44. Muldestausee-Regatta

Viele Regatten konnte ich selbst als aktiver Sportler auf dem Muldewasser in Friedersdorf erleben. Unter anderem mit meinen damaligen Zweierpartner, Armin Köpsel. Da ging es noch über die 1 000 m Strecke. Gekommen sind wir damals bei ebenso widrigen Bedingungen, wie am Wochenende, bis zur 500 m Marke, die dortige Starter-Insel. Dort leerten wir
unser Boot aus, welches reichlich mit Muldewasser gefüllt war, was durch die hohen Wellen
während des Rennens zustande kam. Dann ging es weiter Richtung Ziel.

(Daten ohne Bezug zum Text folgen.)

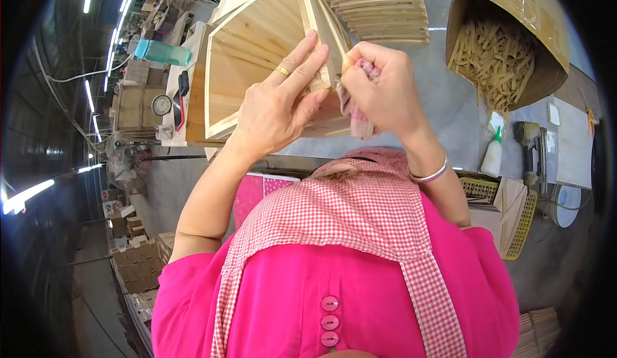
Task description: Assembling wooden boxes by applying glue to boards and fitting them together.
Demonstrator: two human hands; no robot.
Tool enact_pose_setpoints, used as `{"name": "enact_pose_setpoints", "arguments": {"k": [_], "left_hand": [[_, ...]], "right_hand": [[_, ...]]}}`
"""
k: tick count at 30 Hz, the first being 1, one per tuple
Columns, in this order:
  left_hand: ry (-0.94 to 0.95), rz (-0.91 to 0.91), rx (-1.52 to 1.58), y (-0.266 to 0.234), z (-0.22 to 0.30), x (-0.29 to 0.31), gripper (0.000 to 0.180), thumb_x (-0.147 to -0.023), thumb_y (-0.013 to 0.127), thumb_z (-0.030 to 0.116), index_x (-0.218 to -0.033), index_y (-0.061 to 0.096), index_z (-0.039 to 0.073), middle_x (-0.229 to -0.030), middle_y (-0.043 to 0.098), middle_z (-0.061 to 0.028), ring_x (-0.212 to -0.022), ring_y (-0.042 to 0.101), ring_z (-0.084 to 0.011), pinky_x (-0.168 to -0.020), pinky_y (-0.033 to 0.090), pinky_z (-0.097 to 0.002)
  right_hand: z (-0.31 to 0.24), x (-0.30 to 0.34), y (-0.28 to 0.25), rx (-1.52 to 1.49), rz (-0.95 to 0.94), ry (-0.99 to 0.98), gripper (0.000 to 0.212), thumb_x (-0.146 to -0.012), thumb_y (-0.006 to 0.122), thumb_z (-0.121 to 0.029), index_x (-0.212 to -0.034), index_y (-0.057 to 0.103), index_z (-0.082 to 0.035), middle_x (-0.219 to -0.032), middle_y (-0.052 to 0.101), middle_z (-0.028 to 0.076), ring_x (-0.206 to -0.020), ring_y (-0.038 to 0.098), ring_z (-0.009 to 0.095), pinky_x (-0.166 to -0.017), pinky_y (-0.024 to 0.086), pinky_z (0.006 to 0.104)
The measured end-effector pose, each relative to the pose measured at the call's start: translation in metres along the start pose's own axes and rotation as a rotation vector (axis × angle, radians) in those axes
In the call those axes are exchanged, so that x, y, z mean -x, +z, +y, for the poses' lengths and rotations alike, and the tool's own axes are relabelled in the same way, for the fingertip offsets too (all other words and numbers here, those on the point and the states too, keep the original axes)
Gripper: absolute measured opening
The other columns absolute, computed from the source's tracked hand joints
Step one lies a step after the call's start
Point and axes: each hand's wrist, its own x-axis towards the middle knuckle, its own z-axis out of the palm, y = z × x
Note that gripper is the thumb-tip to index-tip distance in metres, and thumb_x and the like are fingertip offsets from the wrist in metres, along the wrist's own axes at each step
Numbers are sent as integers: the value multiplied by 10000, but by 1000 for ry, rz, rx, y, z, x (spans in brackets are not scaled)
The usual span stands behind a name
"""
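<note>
A pale wooden box frame (254, 56) with slanted sides stands on the bench before me, its open side toward the upper left. My left hand (279, 94) lies against its near right corner, fingers stretched out along the edge and thumb apart. Right beside that corner, my right hand (384, 88) is closed round a crumpled pinkish cloth (357, 117). The cloth presses against the outer face of the box, and part of it is hidden inside my fist.
Stacked wooden pieces (379, 4) lie beyond the box. At the right, a cardboard carton (553, 56) spills tan strips, near a glue bottle (491, 157), a nail gun (531, 146) and a yellow crate (522, 229). A teal bottle (164, 53) and a round gauge (161, 105) are at the left.
</note>
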Motion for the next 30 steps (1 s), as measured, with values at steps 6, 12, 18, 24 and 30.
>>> {"name": "enact_pose_setpoints", "arguments": {"k": [6,12,18,24,30], "left_hand": [[-6,-5,62,0,-4,-4,516,-950,650,199,-1447,542,110,-1536,471,-143,-1145,618,-347,-925,523,-398],[-54,-6,77,-6,4,2,530,-940,666,211,-1444,540,104,-1534,470,-148,-1113,635,-353,-896,540,-388],[-27,-38,59,-11,6,-1,524,-957,637,211,-1451,525,76,-1546,448,-178,-1173,635,-398,-900,554,-389],[-91,-93,116,-16,7,-1,552,-925,639,190,-1458,524,99,-1560,434,-166,-1092,676,-374,-868,564,-375],[-42,-77,115,-14,8,-5,559,-912,642,177,-1456,530,109,-1565,433,-154,-1019,700,-353,-855,562,-381]], "right_hand": [[22,-6,3,41,-9,-110,118,-862,603,-69,-779,617,13,-611,630,74,-527,579,122,-528,479,294],[-2,25,4,-165,90,-8,99,-866,682,-39,-929,607,-27,-760,591,80,-637,607,145,-582,485,316],[62,19,-19,275,89,-494,114,-891,668,1,-957,578,-19,-902,564,99,-804,589,191,-703,495,326],[38,-101,-25,59,330,-430,56,-920,635,-1,-929,582,12,-859,585,103,-754,620,229,-710,515,343],[105,-240,9,228,159,-433,204,-969,605,-190,-915,643,3,-816,678,151,-730,657,258,-700,519,370]]}}
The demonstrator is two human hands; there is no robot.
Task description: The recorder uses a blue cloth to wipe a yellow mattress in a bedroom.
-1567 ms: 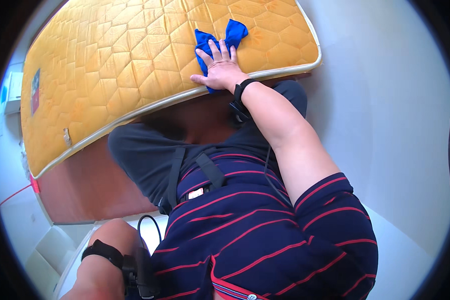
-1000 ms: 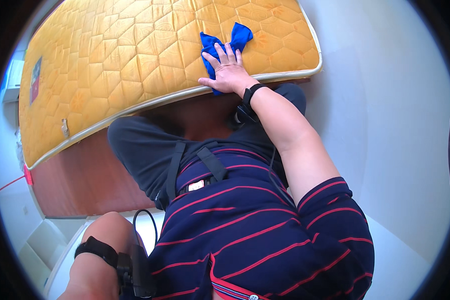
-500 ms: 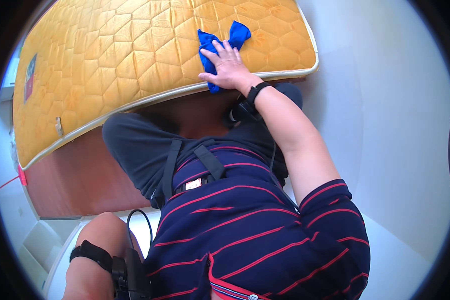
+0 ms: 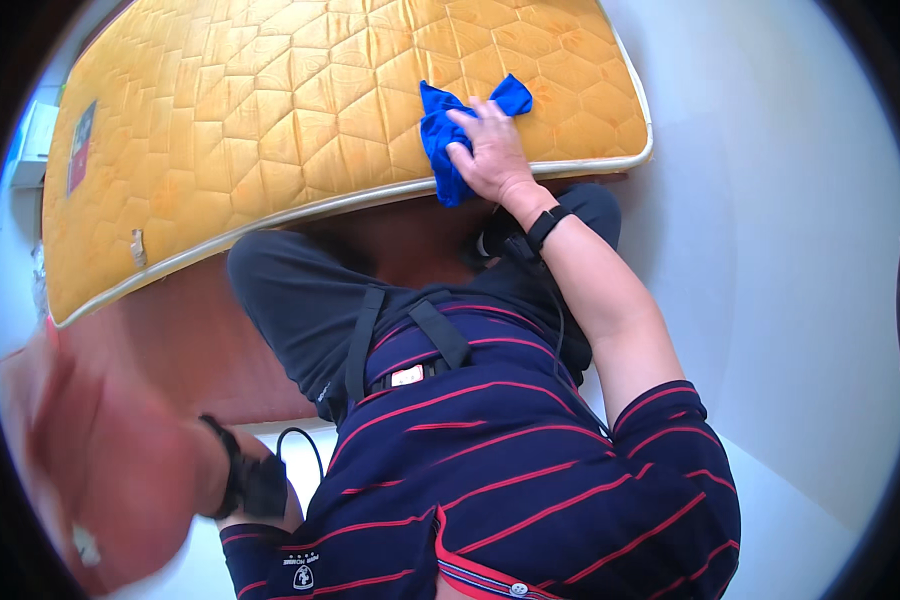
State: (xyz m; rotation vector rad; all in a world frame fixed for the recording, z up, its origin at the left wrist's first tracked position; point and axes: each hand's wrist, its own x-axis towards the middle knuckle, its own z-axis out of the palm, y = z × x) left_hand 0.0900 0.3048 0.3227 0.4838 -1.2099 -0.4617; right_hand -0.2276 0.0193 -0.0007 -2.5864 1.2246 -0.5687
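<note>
A blue cloth (image 4: 442, 140) lies crumpled on the yellow quilted mattress (image 4: 270, 130), near its front edge, with one end hanging over the pale piping. My right hand (image 4: 495, 155) rests on top of the cloth, fingers apart and slightly bent, the thumb toward the left. At the lower left, close to the camera, my left hand (image 4: 120, 470) is raised and badly smeared by motion, so its fingers cannot be read. A small whitish patch shows low on that blur; I cannot make out what it is.
Under the mattress is a reddish-brown surface (image 4: 210, 340), with my bent legs (image 4: 290, 290) against the mattress's front edge. A pale wall (image 4: 760, 200) rises on the right. A small tag (image 4: 138, 246) sticks up on the mattress's left part.
My left arm has swung up into view from the lower left. The right hand's thumb and fingers have drawn in on the cloth. The whole view has shifted slightly.
</note>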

Was soll ich euch sagen, 100 m vor dem Ziel war schließlich Schluss. Schwimmen war angesagt. So ähnlich erging es den Aktiven in diesem Jahr am letzten Wochenende.
Es haben sich die Streckenlängen etwas verändert, auf 500 m und 200 m, dennoch war es sehr schwierig für die Kleinen, ihre Boote geradeaus zu steuern. Gerade im Canadier, wo mit dem Paddel gesteuert werden muss.
Für den Einen oder Anderen des Sandersdorfer Kanu-Verein war es eine große Herausforderung, welche hier und da in der Mulde endete.

Trotz der sehr windigen Gegebenheiten und der welligen Mulde, konnten die Schützlinge von der Förstergrube einige Medaillen aus der Mulde fischen und mit nach Hause nehmen. Man muss auch lernen, mit solchen Bedingungen umgehen zu können, sagte mal ein Olympiasieger.
Bis zum Sonntag Mittag verschärften sich jedoch die Bedingungen und der Veranstalter brach dann die 44. Muldestauseeregatta aus Sicherheitsgründen ab.
Nun heißt es wieder eine Woche Training und für unsere Jüngsten geht es am kommenden Samstag nach Leipzig zum SC DhfK zu den Schülerspielen.

Den Medaillengewinnern vom Wochenende jedoch noch herzlichen Glückwunsch!